# [SOLVED] Display Driver Bluescreen



## AliazAnon (Oct 18, 2009)

Hey guys.

Basically, I was playing Call of Duty 4, and I alt+tabbed out to change some music, and suddenly red zig-zag lines appeared all over my two monitors and my computer then proceeded to bluescreen and then restart.

I thought it was a blip, but it happened again, and then my computer failed to start up. Now my 1680x1050 (main monitor) does not display anything when i reboot, only my 1280x1024 (secondary monitor) displays my desktop. 
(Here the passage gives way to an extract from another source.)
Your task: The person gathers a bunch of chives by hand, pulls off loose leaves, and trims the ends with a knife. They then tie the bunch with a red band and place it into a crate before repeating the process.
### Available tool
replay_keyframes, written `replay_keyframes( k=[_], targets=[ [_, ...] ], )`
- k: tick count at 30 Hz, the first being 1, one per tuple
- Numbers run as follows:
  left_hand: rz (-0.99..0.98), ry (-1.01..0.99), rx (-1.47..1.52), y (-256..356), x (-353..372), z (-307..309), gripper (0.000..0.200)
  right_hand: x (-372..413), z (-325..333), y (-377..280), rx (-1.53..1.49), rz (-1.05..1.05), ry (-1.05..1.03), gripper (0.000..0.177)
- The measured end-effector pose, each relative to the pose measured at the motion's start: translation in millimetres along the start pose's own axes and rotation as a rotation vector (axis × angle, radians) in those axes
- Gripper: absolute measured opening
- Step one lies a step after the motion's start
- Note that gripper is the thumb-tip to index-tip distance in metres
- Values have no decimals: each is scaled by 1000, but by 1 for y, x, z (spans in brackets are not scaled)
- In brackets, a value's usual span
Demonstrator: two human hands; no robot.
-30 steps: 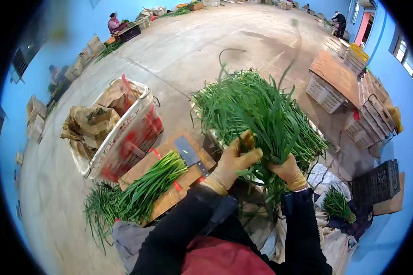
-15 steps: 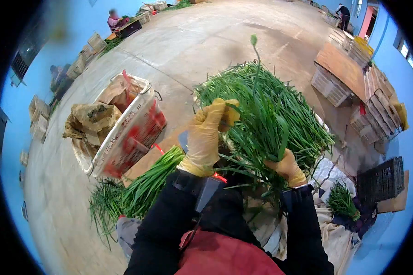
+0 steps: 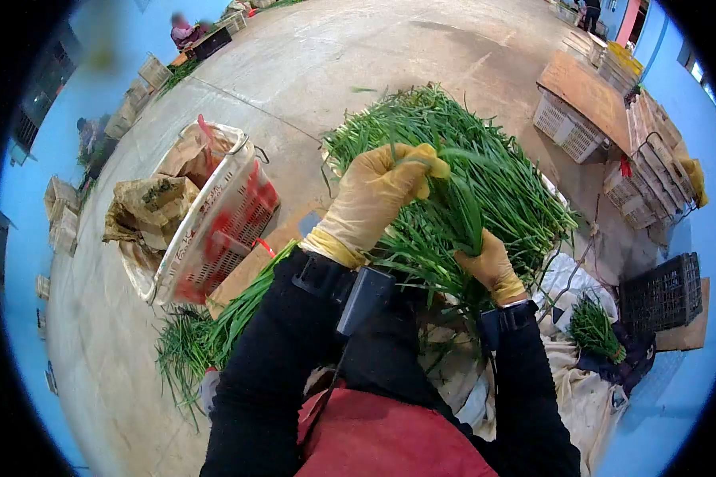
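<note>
My right hand [image 3: 489, 262], in a yellowish glove, is closed around a bunch of long green garlic chives [image 3: 463, 211]. My left hand [image 3: 382, 191], gloved too, pinches the upper leaf ends of that same bunch between thumb and fingers. Behind both hands lies a large heap of garlic chives [image 3: 525, 183], its leaves pointing many ways. By my left forearm a sorted pile of chives [image 3: 250, 314] rests on a brown board [image 3: 235, 290], partly covered by my sleeve.
A white crate with red marks [image 3: 215, 230] holding brown sacks stands at the left. To the right are a board-topped crate [image 3: 569, 131], a black crate [image 3: 660, 302] and a small chive bunch [image 3: 597, 330]. A seated person [image 3: 184, 33] is far off.
My left hand has moved right and closed on the leaf tips of the bunch. A stalk that stood upright above the bunch is gone from there; a green piece lies on the floor beyond the heap.
</note>
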State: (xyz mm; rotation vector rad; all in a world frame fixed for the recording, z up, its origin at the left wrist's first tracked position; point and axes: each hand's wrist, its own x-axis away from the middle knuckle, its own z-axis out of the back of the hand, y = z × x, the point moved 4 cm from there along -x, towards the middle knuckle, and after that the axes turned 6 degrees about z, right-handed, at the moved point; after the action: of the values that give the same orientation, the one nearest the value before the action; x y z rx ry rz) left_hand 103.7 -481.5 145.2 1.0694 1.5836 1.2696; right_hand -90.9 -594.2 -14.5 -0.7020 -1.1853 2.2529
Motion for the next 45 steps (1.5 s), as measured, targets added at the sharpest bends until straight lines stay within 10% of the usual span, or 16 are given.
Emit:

I recieved a message in the tray telling me that my Display Drivers has experienced an error, and then recovered, or something similar to this as i cannot recall exactly what it said.

I have not had the problem since my main monitor has stopped working, but the ordeal has left large vertical red bars on my 1280x1024.
This is the windows error report, after experiencing the bluescreen:

Problem signature:
Problem Event Name:	BlueScreen
OS Version:	6.0.6000.2.0.0.768.3
Locale ID:	2057

Additional information about the problem:
BCCode:	116
BCP1:	889DE008
BCP2:	8F0F0DB0
BCP3:	C0000001
BCP4:	00000005
OS Version:	6_0_6000
Service Pack:	0_0

I don't really know how to fix this problem as i'm not great with tech support, wether it is a simple re-install of display drivers or something worse, I would appreciate any help you can give me.

I am running on:
OS Name	Microsoft® Windows Vista™ Home Premium
Version	6.0.6000 Build 6000
System Manufacturer	HP-Pavilion
System Model	FJ349AA-ABU m9277.uk-a
System Type	X86-based PC
Processor	Intel(R) Core(TM)2 Quad CPU Q6600 @ 2.40GHz, 2400 Mhz, 4 Core(s), 4 Logical Processor(s)
SMBIOS Version	2.5
Hardware Abstraction Layer	Version = "6.0.6000.16407"
Total Physical Memory	3,326.50 MB

P.S. System Restore did not work, I tried restoring to this morning and it did not change anything.

Any ideas?

AliazAnon


----------



## AliazAnon (Oct 18, 2009)

*Re: Display Driver Bluescreen*

Update:

I have tried un-installing and re-installing my graphics card drivers for my nVIDIA Geforce 9800 GT, and then re-installing them automatically and this has not fixed the problem.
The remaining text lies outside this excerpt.